• _WHAT YOU WILL DO_: Pictures stay out; everything else in the listing below is to be restated word for word.
-------
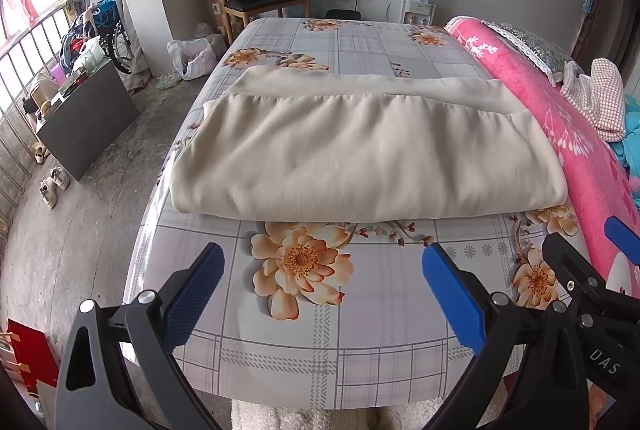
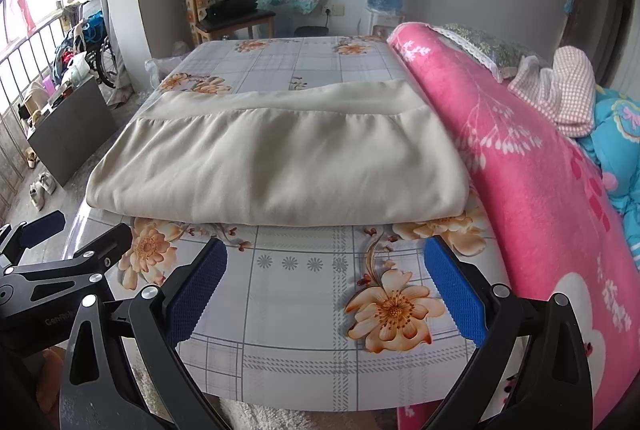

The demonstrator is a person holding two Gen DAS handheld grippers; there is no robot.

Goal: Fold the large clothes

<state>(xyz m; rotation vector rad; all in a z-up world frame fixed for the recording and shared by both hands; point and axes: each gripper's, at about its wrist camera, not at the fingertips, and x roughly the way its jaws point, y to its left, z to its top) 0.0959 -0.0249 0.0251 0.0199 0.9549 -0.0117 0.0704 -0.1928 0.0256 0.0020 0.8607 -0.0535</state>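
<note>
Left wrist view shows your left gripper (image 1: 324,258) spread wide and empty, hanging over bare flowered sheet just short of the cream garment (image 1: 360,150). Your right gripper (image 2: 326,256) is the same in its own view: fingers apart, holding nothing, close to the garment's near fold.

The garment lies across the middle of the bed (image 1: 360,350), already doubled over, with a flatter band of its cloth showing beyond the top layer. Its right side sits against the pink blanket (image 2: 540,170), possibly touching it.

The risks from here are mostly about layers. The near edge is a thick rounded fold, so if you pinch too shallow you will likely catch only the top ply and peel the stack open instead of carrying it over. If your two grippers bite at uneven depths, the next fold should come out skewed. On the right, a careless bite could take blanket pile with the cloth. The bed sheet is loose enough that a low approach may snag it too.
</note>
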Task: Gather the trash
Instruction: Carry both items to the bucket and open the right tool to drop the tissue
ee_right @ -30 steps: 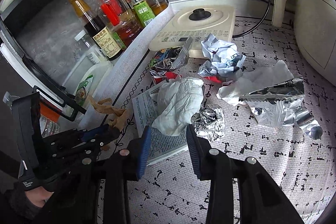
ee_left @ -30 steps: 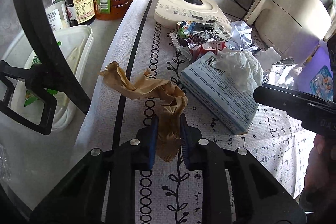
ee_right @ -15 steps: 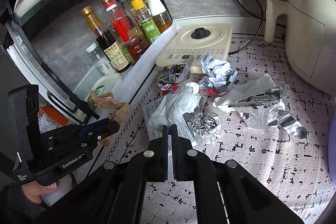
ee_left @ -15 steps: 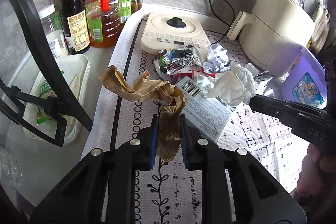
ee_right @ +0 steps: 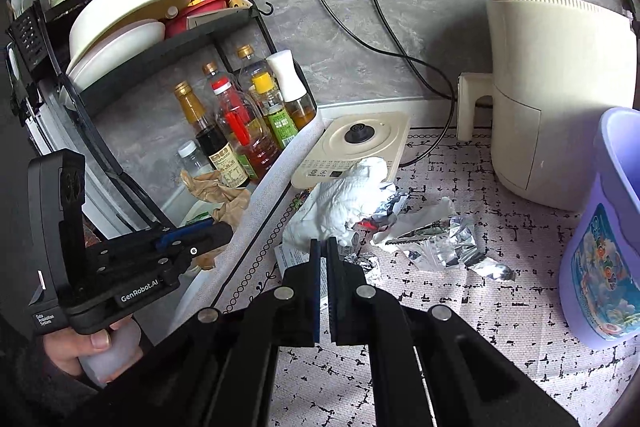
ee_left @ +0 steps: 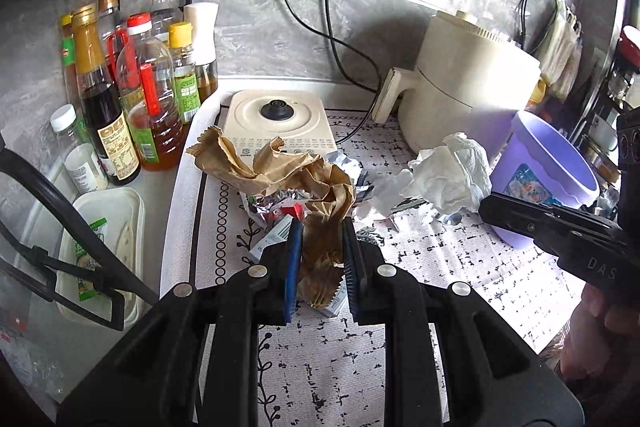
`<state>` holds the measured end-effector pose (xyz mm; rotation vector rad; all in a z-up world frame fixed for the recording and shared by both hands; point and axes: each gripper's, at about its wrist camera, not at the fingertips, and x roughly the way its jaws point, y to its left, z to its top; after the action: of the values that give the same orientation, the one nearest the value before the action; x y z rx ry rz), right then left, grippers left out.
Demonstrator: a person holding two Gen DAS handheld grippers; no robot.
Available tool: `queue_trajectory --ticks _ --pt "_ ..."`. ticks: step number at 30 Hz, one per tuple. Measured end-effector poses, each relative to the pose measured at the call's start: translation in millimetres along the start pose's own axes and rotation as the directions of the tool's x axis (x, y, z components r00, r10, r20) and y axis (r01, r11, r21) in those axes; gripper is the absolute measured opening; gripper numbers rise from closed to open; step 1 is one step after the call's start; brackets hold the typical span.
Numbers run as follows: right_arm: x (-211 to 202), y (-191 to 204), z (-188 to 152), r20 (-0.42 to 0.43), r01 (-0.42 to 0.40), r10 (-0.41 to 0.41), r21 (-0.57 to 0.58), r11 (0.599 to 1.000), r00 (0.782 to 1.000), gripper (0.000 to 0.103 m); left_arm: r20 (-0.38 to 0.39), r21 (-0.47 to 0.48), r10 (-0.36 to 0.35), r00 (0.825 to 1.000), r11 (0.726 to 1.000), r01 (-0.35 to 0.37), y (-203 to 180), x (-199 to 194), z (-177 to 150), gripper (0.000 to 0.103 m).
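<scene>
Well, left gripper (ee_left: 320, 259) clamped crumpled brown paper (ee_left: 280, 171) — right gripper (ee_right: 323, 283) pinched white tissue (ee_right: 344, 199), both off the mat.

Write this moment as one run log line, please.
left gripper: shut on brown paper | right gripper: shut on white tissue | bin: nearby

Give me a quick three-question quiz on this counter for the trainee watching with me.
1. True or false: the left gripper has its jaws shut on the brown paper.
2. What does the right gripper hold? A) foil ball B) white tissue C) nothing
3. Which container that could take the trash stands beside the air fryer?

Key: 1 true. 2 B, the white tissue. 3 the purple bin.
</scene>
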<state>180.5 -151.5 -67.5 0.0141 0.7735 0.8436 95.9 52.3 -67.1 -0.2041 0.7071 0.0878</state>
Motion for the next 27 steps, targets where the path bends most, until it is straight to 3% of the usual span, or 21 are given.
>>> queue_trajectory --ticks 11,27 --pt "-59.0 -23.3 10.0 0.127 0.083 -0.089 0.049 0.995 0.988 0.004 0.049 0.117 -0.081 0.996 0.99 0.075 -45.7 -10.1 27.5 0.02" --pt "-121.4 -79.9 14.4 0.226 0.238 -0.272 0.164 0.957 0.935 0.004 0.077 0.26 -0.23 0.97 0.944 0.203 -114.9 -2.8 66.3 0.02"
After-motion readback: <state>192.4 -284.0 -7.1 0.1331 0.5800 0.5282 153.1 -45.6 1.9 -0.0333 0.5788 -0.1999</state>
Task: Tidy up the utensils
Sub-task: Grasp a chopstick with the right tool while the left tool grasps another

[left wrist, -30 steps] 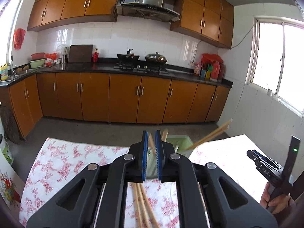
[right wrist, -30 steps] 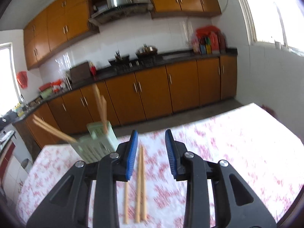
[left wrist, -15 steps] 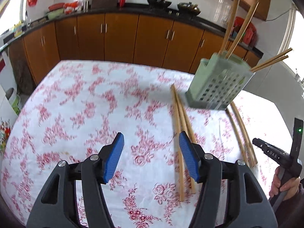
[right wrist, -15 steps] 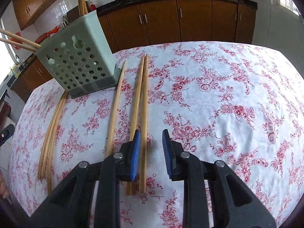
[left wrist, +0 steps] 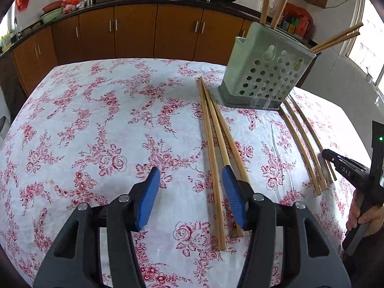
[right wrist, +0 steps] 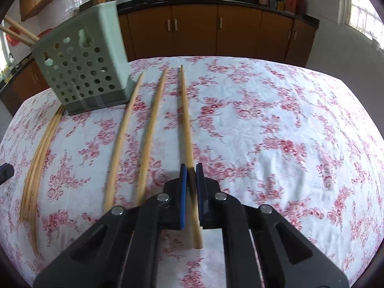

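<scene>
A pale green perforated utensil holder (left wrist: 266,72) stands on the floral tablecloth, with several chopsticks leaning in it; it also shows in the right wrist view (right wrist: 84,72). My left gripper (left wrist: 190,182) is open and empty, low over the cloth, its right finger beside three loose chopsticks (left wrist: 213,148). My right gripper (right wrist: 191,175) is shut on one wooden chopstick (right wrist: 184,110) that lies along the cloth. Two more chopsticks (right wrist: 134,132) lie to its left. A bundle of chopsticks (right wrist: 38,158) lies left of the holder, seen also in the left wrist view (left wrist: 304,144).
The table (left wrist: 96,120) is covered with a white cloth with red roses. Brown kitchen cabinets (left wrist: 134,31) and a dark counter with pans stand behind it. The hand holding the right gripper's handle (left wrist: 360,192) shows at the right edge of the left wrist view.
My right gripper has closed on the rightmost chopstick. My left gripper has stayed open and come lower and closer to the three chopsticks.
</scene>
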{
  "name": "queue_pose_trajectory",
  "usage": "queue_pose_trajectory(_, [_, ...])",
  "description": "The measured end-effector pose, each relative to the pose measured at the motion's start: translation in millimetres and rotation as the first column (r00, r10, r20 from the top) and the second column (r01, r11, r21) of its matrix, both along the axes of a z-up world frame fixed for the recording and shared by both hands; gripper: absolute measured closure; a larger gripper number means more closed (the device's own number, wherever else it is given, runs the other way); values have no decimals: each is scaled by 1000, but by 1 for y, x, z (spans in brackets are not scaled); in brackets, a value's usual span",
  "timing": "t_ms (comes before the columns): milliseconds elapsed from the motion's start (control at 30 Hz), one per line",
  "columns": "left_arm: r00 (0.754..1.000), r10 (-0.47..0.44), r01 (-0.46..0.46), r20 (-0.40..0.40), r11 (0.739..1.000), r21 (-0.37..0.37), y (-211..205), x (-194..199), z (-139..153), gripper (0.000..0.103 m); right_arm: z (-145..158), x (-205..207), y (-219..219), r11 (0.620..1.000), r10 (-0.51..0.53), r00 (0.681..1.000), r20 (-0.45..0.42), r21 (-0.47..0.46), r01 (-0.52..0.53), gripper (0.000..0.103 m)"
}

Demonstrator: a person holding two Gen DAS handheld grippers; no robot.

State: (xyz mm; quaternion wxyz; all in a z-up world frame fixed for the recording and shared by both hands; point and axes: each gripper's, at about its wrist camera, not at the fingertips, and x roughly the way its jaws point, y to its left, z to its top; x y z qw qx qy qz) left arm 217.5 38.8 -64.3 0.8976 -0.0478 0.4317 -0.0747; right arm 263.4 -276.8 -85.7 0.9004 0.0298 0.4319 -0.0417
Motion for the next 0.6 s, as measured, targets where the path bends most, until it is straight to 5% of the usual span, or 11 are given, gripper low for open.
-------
• _RESPONSE AREA_:
The demonstrator is a person holding two Gen DAS handheld grippers; there is no robot.

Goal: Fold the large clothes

<state>(xyz m; rotation vector rad; all in a z-up world frame fixed for the recording and shared by both hands; point and axes: each gripper's, at about its wrist camera, not at the fingertips, and x roughly the way its jaws point, y to its left, z to its top) 0.0959 -0.0249 0.0251 0.0199 0.9549 -0.0117 0.0704 -0.1928 0.0256 0.0020 0.8607 -0.0535</state>
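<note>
Left wrist view shows your left gripper (image 1: 324,258) spread wide and empty, hanging over bare flowered sheet just short of the cream garment (image 1: 360,150). Your right gripper (image 2: 326,256) is the same in its own view: fingers apart, holding nothing, close to the garment's near fold.

The garment lies across the middle of the bed (image 1: 360,350), already doubled over, with a flatter band of its cloth showing beyond the top layer. Its right side sits against the pink blanket (image 2: 540,170), possibly touching it.

The risks from here are mostly about layers. The near edge is a thick rounded fold, so if you pinch too shallow you will likely catch only the top ply and peel the stack open instead of carrying it over. If your two grippers bite at uneven depths, the next fold should come out skewed. On the right, a careless bite could take blanket pile with the cloth. The bed sheet is loose enough that a low approach may snag it too.
</note>
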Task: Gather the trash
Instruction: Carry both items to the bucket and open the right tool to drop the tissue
ee_right @ -30 steps: 
ee_left @ -30 steps: 
ee_right @ -15 steps: 
ee_left @ -15 steps: 
ee_right @ +0 steps: 
ee_left @ +0 steps: 
`<state>` holds the measured end-effector pose (xyz mm; rotation vector rad; all in a z-up world frame fixed for the recording and shared by both hands; point and axes: each gripper's, at about its wrist camera, not at the fingertips, and x roughly the way its jaws point, y to its left, z to its top; after the action: of the values that give the same orientation, the one nearest the value before the action; x y z rx ry rz), right then left, grippers left out.
Demonstrator: a person holding two Gen DAS handheld grippers; no robot.
Available tool: `queue_trajectory --ticks _ --pt "_ ..."`. ticks: step number at 30 Hz, one per tuple. Measured end-effector poses, each relative to the pose measured at the call's start: translation in millimetres along the start pose's own axes and rotation as the directions of the tool's x axis (x, y, z components r00, r10, r20) and y axis (r01, r11, r21) in those axes; gripper is the absolute measured opening; gripper numbers rise from closed to open; step 1 is one step after the call's start; brackets hold the typical span.
Numbers run as follows: right_arm: x (-211 to 202), y (-191 to 204), z (-188 to 152), r20 (-0.42 to 0.43), r01 (-0.42 to 0.40), r10 (-0.41 to 0.41), r21 (-0.57 to 0.58), r11 (0.599 to 1.000), r00 (0.782 to 1.000), gripper (0.000 to 0.103 m); left_arm: r20 (-0.38 to 0.39), r21 (-0.47 to 0.48), r10 (-0.36 to 0.35), r00 (0.825 to 1.000), r11 (0.726 to 1.000), r01 (-0.35 to 0.37), y (-203 to 180), x (-199 to 194), z (-177 to 150), gripper (0.000 to 0.103 m).
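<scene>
Well, left gripper (ee_left: 320, 259) clamped crumpled brown paper (ee_left: 280, 171) — right gripper (ee_right: 323, 283) pinched white tissue (ee_right: 344, 199), both off the mat.

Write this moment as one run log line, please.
left gripper: shut on brown paper | right gripper: shut on white tissue | bin: nearby

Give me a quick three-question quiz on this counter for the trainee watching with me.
1. True or false: the left gripper has its jaws shut on the brown paper.
2. What does the right gripper hold? A) foil ball B) white tissue C) nothing
3. Which container that could take the trash stands beside the air fryer?

Key: 1 true. 2 B, the white tissue. 3 the purple bin.
</scene>
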<state>180.5 -151.5 -67.5 0.0141 0.7735 0.8436 95.9 52.3 -67.1 -0.2041 0.7071 0.0878</state>
Motion for the next 27 steps, targets where the path bends most, until it is straight to 3% of the usual span, or 21 are given.
>>> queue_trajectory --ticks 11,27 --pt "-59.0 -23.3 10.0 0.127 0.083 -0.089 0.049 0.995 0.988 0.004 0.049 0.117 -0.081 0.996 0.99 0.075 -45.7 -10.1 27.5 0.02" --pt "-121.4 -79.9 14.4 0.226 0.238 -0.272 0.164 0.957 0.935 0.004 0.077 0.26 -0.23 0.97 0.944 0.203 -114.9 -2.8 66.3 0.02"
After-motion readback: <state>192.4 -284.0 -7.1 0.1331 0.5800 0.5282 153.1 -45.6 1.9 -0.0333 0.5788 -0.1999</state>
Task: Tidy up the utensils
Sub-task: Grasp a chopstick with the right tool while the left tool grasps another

[left wrist, -30 steps] 
[right wrist, -30 steps] 
[left wrist, -15 steps] 
[right wrist, -15 steps] 
[left wrist, +0 steps] 
[right wrist, +0 steps] 

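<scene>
A pale green perforated utensil holder (left wrist: 266,72) stands on the floral tablecloth, with several chopsticks leaning in it; it also shows in the right wrist view (right wrist: 84,72). My left gripper (left wrist: 190,182) is open and empty, low over the cloth, its right finger beside three loose chopsticks (left wrist: 213,148). My right gripper (right wrist: 191,175) is shut on one wooden chopstick (right wrist: 184,110) that lies along the cloth. Two more chopsticks (right wrist: 134,132) lie to its left. A bundle of chopsticks (right wrist: 38,158) lies left of the holder, seen also in the left wrist view (left wrist: 304,144).
The table (left wrist: 96,120) is covered with a white cloth with red roses. Brown kitchen cabinets (left wrist: 134,31) and a dark counter with pans stand behind it. The hand holding the right gripper's handle (left wrist: 360,192) shows at the right edge of the left wrist view.
My right gripper has closed on the rightmost chopstick. My left gripper has stayed open and come lower and closer to the three chopsticks.
</scene>
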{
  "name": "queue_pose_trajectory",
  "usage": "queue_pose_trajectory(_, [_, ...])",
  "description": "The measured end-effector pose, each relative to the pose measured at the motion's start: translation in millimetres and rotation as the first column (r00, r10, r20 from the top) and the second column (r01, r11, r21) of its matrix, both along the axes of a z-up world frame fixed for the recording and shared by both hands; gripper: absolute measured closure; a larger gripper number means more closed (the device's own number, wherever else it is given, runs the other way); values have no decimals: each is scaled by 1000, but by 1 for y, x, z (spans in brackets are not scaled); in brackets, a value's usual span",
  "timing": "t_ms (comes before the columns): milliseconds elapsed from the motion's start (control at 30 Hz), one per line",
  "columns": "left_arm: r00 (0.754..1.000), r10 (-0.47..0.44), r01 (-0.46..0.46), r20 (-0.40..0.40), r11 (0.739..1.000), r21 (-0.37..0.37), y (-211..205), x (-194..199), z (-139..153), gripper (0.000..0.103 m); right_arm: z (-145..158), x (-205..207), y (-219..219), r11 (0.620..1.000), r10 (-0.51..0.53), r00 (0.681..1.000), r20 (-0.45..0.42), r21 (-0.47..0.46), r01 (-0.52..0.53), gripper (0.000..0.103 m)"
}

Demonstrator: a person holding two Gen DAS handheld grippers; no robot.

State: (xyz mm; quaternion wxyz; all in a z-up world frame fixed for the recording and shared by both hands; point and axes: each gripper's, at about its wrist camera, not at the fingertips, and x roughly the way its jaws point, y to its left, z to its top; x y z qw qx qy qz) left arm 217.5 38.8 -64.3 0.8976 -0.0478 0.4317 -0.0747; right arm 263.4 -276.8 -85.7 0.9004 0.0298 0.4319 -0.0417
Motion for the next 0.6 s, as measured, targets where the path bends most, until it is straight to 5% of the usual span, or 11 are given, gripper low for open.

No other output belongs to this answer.